Which lines of the listing below contain the word "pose"? Return them.

MATERIAL SHOWN —
* * * * * * *

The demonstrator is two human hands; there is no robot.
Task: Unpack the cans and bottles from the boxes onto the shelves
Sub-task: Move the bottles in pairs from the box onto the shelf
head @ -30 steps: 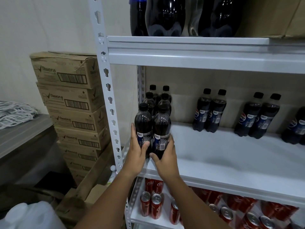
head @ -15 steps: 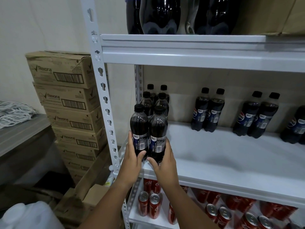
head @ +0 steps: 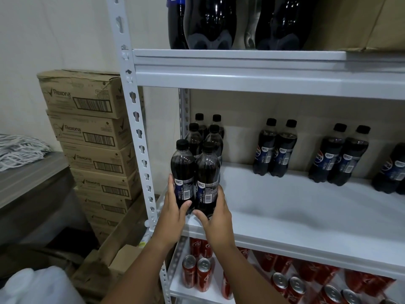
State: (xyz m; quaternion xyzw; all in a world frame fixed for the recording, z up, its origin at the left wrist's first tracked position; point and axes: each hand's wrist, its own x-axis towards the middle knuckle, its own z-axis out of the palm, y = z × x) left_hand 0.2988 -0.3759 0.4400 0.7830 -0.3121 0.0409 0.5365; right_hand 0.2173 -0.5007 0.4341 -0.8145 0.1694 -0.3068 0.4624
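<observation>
- 2 front bottles [head: 195, 178]: at the left front edge of the middle shelf [head: 295, 218], left hand [head: 175, 212] and right hand [head: 215, 216] each curled round 1.
- Behind them: 4 bottles [head: 206, 137]; further pairs [head: 276, 148] along the back.
- Below: cans [head: 197, 274] already shelved.
- Shelf largely bare; unpacking appears partway done.

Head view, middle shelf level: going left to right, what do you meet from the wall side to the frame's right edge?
Stacked Rexona cartons → white shelf upright → two held cola bottles → first Pepsi pair → second Pepsi pair → cut-off bottle at the edge.
</observation>
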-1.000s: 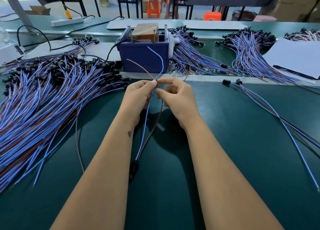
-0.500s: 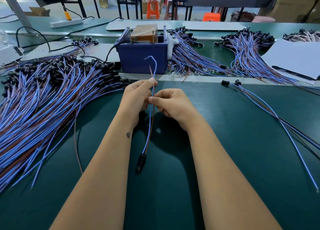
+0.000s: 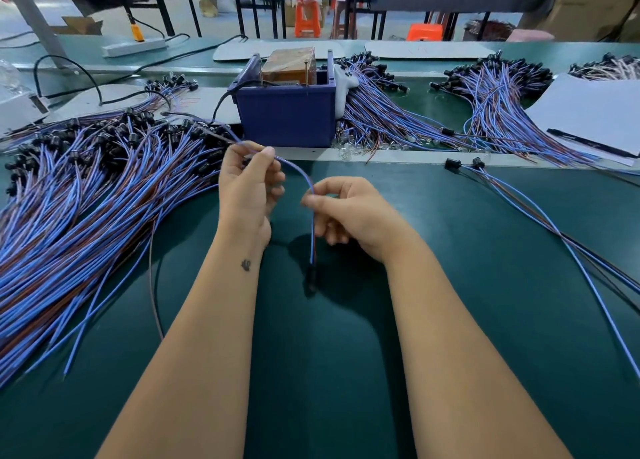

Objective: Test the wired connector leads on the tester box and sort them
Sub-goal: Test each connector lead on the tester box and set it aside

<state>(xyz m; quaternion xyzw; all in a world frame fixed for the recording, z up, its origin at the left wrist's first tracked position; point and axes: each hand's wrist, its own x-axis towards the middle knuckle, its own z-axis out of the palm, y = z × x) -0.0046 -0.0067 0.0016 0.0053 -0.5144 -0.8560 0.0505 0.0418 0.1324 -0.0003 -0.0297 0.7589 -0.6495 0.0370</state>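
From the head camera, your left hand (image 3: 247,185) has its grip pinched shut, thumb against forefinger, on the free ends of one wired lead (image 3: 300,178). Your right hand (image 3: 349,212) pinches the same lead lower down, its other fingers curled under. Between the two grips the blue wire arcs over; below your right grip the blue and brown wires hang straight to a black connector (image 3: 311,278) just above the green worktop (image 3: 485,285). Left of your left grip lies a big fan of leads (image 3: 79,209). Beyond both grips stands the blue tester box (image 3: 287,115), with more lead bundles (image 3: 388,115) to its right. Right of your right grip, a few leads (image 3: 540,212) lie apart.
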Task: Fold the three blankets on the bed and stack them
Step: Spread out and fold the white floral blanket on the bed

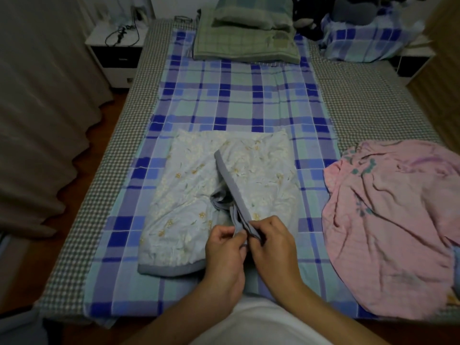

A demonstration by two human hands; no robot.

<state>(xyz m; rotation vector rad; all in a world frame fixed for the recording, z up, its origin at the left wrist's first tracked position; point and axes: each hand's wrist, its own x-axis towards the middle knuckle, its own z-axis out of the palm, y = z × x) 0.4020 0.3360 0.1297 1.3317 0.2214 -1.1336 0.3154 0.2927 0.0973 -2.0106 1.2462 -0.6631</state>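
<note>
— While both hands meet over the near edge of the bed [368, 103], what do they hold?

— The left hand [225, 247] and the right hand [270, 241] are touching each other, and each has its grip closed on the grey border [230, 181] of the floral blanket [184, 195]. The border rises from the cloth as a lifted strip that runs away from the hands.

— Where is this blanket?

— It lies partly folded in the middle of the bed, on top of the blue plaid blanket [236, 100], which is spread flat under it.

— And the third one?

— The pink blanket [388, 220] is on the right side, crumpled in a heap, just beside the plaid one and apart from the floral one.

— Is something at the far end?

— A green pillow [246, 38] rests at the head of the bed, and a white nightstand [115, 56] stands to the left of it.
</note>
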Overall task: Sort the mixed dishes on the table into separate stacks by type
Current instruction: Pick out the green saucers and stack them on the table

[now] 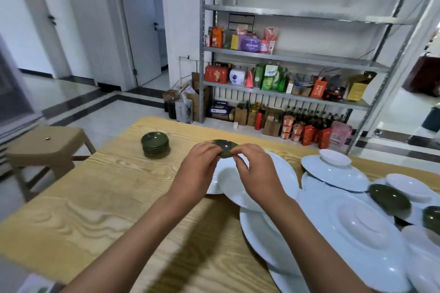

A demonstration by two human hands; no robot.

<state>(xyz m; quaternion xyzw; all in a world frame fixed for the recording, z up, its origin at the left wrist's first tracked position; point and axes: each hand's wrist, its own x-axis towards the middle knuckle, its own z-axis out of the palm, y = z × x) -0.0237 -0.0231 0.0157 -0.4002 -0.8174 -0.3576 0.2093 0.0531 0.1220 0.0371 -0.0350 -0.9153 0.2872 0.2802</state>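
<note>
A small dark green saucer [225,147] is held above the wooden table [95,197], pinched at its left rim by my left hand [198,169] and at its right rim by my right hand [256,171]. A stack of several matching green saucers [155,144] stands at the far left of the table. Under my hands lie white plates [283,173]. More white plates [357,223] and small white dishes [335,157] are piled on the right, with two loose green saucers [389,198] among them.
A brown plastic stool [45,144] stands left of the table. Behind the table a metal shelf rack [297,54] holds boxes, packets and bottles. Bare wood shows on the table's left and front.
</note>
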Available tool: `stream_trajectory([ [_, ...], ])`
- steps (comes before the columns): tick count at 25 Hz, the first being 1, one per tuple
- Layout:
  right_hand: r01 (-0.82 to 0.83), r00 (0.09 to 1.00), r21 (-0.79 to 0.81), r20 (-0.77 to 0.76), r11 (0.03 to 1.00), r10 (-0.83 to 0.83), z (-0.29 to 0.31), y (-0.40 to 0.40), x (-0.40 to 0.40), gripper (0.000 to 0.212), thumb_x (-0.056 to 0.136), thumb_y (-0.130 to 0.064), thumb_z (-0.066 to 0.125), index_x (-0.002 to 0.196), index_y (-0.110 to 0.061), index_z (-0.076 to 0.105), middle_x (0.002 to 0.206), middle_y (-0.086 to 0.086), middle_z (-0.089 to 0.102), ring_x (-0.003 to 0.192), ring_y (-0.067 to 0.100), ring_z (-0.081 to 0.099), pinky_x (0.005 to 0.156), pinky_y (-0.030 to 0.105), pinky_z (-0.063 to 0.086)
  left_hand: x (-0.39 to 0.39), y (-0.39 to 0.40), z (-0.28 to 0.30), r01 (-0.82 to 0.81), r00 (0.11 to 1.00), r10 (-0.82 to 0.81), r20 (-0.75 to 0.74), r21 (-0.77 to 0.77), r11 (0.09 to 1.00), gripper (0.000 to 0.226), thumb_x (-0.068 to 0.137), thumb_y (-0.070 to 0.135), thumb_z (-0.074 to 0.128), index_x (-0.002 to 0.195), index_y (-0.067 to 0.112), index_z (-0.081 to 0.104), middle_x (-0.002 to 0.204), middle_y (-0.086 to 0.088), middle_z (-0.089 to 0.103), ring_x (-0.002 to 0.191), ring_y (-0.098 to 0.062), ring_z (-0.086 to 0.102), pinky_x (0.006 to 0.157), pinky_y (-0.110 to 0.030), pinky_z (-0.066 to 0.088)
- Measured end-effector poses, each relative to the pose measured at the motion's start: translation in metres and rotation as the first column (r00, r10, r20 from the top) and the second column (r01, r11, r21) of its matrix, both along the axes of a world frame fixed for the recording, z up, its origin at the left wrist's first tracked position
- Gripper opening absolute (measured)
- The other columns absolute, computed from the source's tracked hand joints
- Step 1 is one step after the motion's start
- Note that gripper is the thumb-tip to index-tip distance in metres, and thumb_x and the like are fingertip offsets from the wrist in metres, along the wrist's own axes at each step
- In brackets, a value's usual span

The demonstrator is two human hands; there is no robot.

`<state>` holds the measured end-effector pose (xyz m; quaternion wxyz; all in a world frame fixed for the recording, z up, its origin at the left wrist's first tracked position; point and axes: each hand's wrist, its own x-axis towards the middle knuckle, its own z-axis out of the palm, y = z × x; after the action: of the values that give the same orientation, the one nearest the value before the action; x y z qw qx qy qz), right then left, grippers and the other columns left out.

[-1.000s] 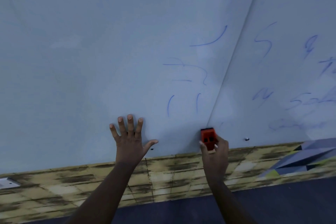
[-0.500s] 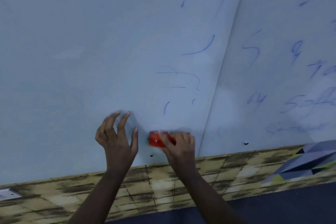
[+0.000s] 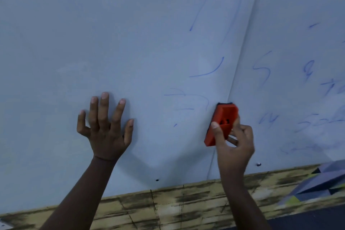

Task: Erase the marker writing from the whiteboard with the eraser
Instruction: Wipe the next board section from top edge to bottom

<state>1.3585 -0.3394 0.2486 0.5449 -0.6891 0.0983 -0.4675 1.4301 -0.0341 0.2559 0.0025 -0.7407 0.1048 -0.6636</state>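
Left hand [image 3: 105, 127] is flat on the whiteboard [image 3: 93, 43], fingers spread and holding nothing, likely bracing the person's weight while the other arm works. Right hand [image 3: 233, 144] pinches the orange eraser [image 3: 221, 123] between thumb and curled fingers, its dark pad face against the board at the seam [image 3: 240, 58] between the two panels, tilted along it, probably so the full pad length sweeps. Blue marker writing [image 3: 205, 73] remains just left of the eraser and more densely on the right panel, so much of the task looks undone.
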Motion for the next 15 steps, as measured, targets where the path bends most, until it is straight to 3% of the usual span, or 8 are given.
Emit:
stream_trajectory([
  [2, 0.01, 1.0, 0.104, -0.011, 0.995, -0.009, 0.011, -0.002, 0.002, 0.053, 0.089, -0.045, 0.075, 0.131, -0.013, 0.069, 0.097, 0.002, 0.052, 0.088, 0.013, 0.065, 0.073, 0.038, 0.063, 0.0, -0.001, 0.001, 0.002, 1.0, -0.002, 0.006, 0.002, 1.0, 0.064, 0.107, 0.044, 0.046, 0.166, 0.023, 0.032, 0.176, -0.007, 0.019, 0.162, -0.029, 0.021, 0.124, -0.051, 0.015],
  [3, 0.031, 0.999, 0.075, -0.011, 0.997, -0.031, 0.013, 0.004, 0.003, 0.053, 0.09, -0.047, 0.076, 0.129, -0.011, 0.07, 0.096, 0.002, 0.051, 0.086, 0.016, 0.064, 0.072, 0.038, 0.063, 0.0, -0.001, 0.001, 0.0, 1.0, 0.0, 0.008, 0.0, 1.0, 0.064, 0.107, 0.044, 0.045, 0.166, 0.024, 0.032, 0.176, -0.007, 0.019, 0.162, -0.029, 0.02, 0.124, -0.051, 0.014],
  [6, 0.024, 0.999, -0.298, -0.016, 0.954, -0.031, -0.001, 0.048, 0.0, 0.053, 0.087, -0.046, 0.074, 0.124, -0.009, 0.072, 0.096, 0.002, 0.051, 0.084, 0.024, 0.055, 0.07, 0.039, 0.054, 0.0, -0.001, -0.001, 0.015, 1.0, -0.015, 0.011, -0.006, 1.0, 0.064, 0.107, 0.044, 0.044, 0.166, 0.024, 0.032, 0.176, -0.007, 0.019, 0.162, -0.029, 0.02, 0.125, -0.051, 0.013],
  [9, -0.107, 0.994, -0.667, -0.077, 0.737, 0.075, -0.031, 0.093, -0.008, 0.057, 0.088, -0.05, 0.074, 0.135, -0.019, 0.066, 0.099, 0.004, 0.054, 0.085, 0.025, 0.052, 0.069, 0.037, 0.05, 0.0, 0.0, -0.001, 0.021, 1.0, -0.021, 0.002, -0.004, 1.0, 0.064, 0.107, 0.044, 0.045, 0.167, 0.024, 0.031, 0.176, -0.008, 0.018, 0.162, -0.029, 0.02, 0.124, -0.052, 0.015],
  [12, -0.177, 0.983, -0.737, -0.102, 0.652, 0.152, -0.032, 0.097, -0.007, 0.062, 0.087, -0.054, 0.076, 0.14, -0.028, 0.059, 0.1, 0.001, 0.056, 0.087, 0.022, 0.054, 0.066, 0.041, 0.052, 0.0, 0.0, 0.0, 0.013, 1.0, -0.013, -0.004, 0.016, 1.0, 0.065, 0.107, 0.045, 0.045, 0.167, 0.023, 0.029, 0.176, -0.008, 0.017, 0.163, -0.029, 0.018, 0.124, -0.053, 0.015],
  [15, -0.083, 0.996, -0.688, -0.026, 0.721, 0.09, 0.001, 0.075, -0.005, 0.062, 0.086, -0.056, 0.074, 0.14, -0.026, 0.064, 0.102, 0.001, 0.057, 0.088, 0.022, 0.055, 0.071, 0.034, 0.052, -0.001, 0.0, 0.0, 0.02, 1.0, -0.02, -0.004, 0.015, 1.0, 0.065, 0.107, 0.044, 0.045, 0.167, 0.023, 0.03, 0.177, -0.008, 0.017, 0.163, -0.029, 0.018, 0.124, -0.053, 0.015],
])
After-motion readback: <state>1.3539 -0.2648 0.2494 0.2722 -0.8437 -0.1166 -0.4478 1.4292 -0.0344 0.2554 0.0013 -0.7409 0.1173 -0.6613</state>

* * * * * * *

WORKED SOLUTION —
- Measured end-effector poses, each relative to the pose measured at the motion's start: translation in metres and rotation as the first column (r00, r10, r20 from the top) and the second column (r01, r11, r21) of its matrix, both along the axes of a world frame fixed for the recording, z up, its origin at the left wrist's first tracked position
`<state>` holds the measured end-effector pose (xyz m; quaternion wxyz; all in a world frame fixed for the recording, z up, its origin at the left wrist's first tracked position; point and axes: each hand's wrist, its own x-axis towards the middle knuckle, its own z-axis out of the palm, y = z × x; after the action: of the values that give the same orientation, the one nearest the value before the action; x y z qw qx qy qz), right then left, grippers and the other columns left out.

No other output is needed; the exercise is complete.